Ed Tomlinson posted on Sat, 07 Feb 2015 07:42:50 -0500 as excerpted:

> On Saturday, February 7, 2015 1:39:07 AM EST, Duncan wrote:
> 
>> The btrfs raid1 read-mode device choice algorithm
> 
> Very interesting suff on the raid1 read select alg.  What changes with
> raid5/6?  Is that alg 'smarter'?

I don't know as much about the raid56 (5/6) mode.  What I /do/ know about 
it is that until the still-in-testing 3.19 kernel and similarly "now" 
userspace, raid56 mode mkfs worked, and normal runtime worked, but scrub 
and the various repair modes were code-incomplete.  That made it 
effectively an inefficient raid0 in practice -- the parity strips were 
calculated and written, but the tools weren't there to properly recover 
from them should it be necessary, so from an admin perspective it was 
like a raid0, if a device drops out, say bye-bye to the entire 
filesystem.  In practice there were certain limited recovery steps that 
could be taken in some circumstances, but as they couldn't be counted on, 
from an admin perspective, the best policy really was to consider it a 
slow raid0, as that's the risk you were taking, running it.

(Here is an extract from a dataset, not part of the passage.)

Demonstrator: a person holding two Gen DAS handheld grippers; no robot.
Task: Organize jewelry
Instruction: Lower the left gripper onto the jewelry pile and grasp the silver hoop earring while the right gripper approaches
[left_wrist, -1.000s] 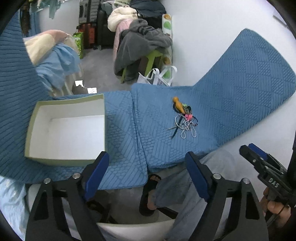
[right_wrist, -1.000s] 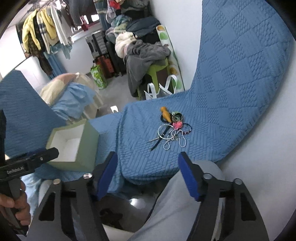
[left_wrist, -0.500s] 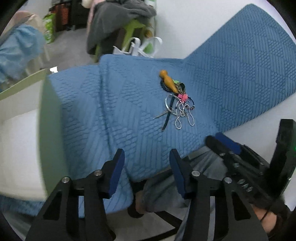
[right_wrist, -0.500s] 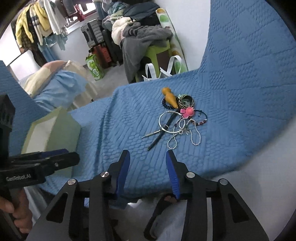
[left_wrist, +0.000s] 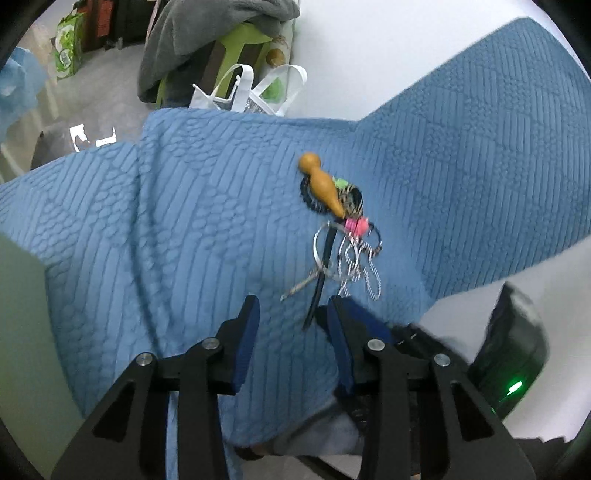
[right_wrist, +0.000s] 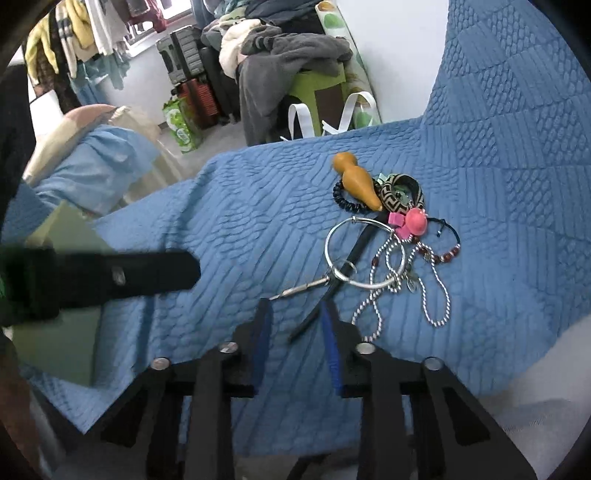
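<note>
Blue quilted cushion (right_wrist: 236, 221) carries our jewelry pile (right_wrist: 388, 236) at two o'clock, with the green box (right_wrist: 70, 258) at nine, its inside hidden. Our left gripper (left_wrist: 291, 317) and right gripper (right_wrist: 295, 317) are both closing on nothing, pads apart, just short of the pile.

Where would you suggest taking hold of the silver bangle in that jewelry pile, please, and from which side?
Grip the silver bangle on its bare left arc, coming down from above with one finger inside the ring and one outside. That side lies flat on the blue quilt with nothing across it; the right and near arcs are crossed by the bead chain and the dark stick.
</note>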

The difference was that if you set it up for raid5/6, once the tools were 
complete and ready, you'd effectively get a "free" redundancy upgrade, 
since it was actually running that way all along, it just couldn't be 
recovered as such because the recovery tools weren't done yet.

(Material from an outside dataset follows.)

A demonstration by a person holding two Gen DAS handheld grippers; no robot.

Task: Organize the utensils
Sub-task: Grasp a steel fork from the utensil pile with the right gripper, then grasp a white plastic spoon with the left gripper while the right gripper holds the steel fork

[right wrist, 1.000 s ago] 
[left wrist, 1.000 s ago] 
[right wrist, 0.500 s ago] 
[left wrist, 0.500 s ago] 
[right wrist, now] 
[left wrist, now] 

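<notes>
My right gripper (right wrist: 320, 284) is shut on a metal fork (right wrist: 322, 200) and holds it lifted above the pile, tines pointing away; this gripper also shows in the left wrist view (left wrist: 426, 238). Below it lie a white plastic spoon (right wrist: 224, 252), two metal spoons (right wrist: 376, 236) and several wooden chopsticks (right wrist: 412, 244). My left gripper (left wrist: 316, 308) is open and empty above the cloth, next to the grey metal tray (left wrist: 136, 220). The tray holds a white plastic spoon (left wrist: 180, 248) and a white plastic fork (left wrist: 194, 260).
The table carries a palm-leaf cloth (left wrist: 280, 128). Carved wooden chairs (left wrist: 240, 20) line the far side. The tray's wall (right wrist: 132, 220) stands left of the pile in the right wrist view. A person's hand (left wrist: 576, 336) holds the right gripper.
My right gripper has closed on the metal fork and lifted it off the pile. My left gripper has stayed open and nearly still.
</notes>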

With kernel 3.19, in theory all the btrfs raid56 mode kernel pieces are 
there now, altho in practice there's still bugs being worked out, so I'd 
not (bleeding-edge) trust it until 3.20 at least, and I'd hesitate to 
consider it as (relatively) stable as single/dup/raid0/1/10 modes for 
another couple kernels after that, simply because they've been usable for 
long enough to have had quite a few more bugs found and worked out at 
this point.

I'm not exactly sure what the status is on the userspace side, but I 
/think/ it's there in the current v3.18.x userspace release, and should 
be usable by the time the kernelspace is usable, kernel 3.20 with 
userspace 3.19.

But with ~9 week release cycles and with 3.19 very close to out now, if 
we take that 3.20 bleeding-edge usable in say 10 weeks from now, and call 
raid56 mode reasonably stable two kernel cycles or 18 weeks later, that 
puts it 28 weeks out, say 6.5 months, for reasonably stable.  Which would 
be late August.  Of course if you're willing to take a bit more risk, 
it's more like six or seven weeks, say 3.20-rc4 or so, about the end of 
March.  I'd really not recommend raid56 mode until then, unless you *ARE* 
treating it exactly as you would a raid0, and are willing to call the 
entire filesystem a complete loss if a device drops or there's any other 
serious problem with it.


As for algorithm, AFAIK, operationally btrfs raid56 mode stripes data 
similar to raid0, except that one or two devices of each stripe are of 
course reserved for parity.  So a three-way raid5 or a four-way raid6 
will have a two-way-data-stripe, while a four-way raid5 or a five-way 
raid6 will have a three-way-data-stripe.

Since data chunks are nominally 1 GiB and the allocator will allocate a 
chunk on each device, then full available width sub-chunk stripe with 
raid0/5/6, in theory at least, performance should be very similar to a 
conventional raid0/5/6, at least for single thread.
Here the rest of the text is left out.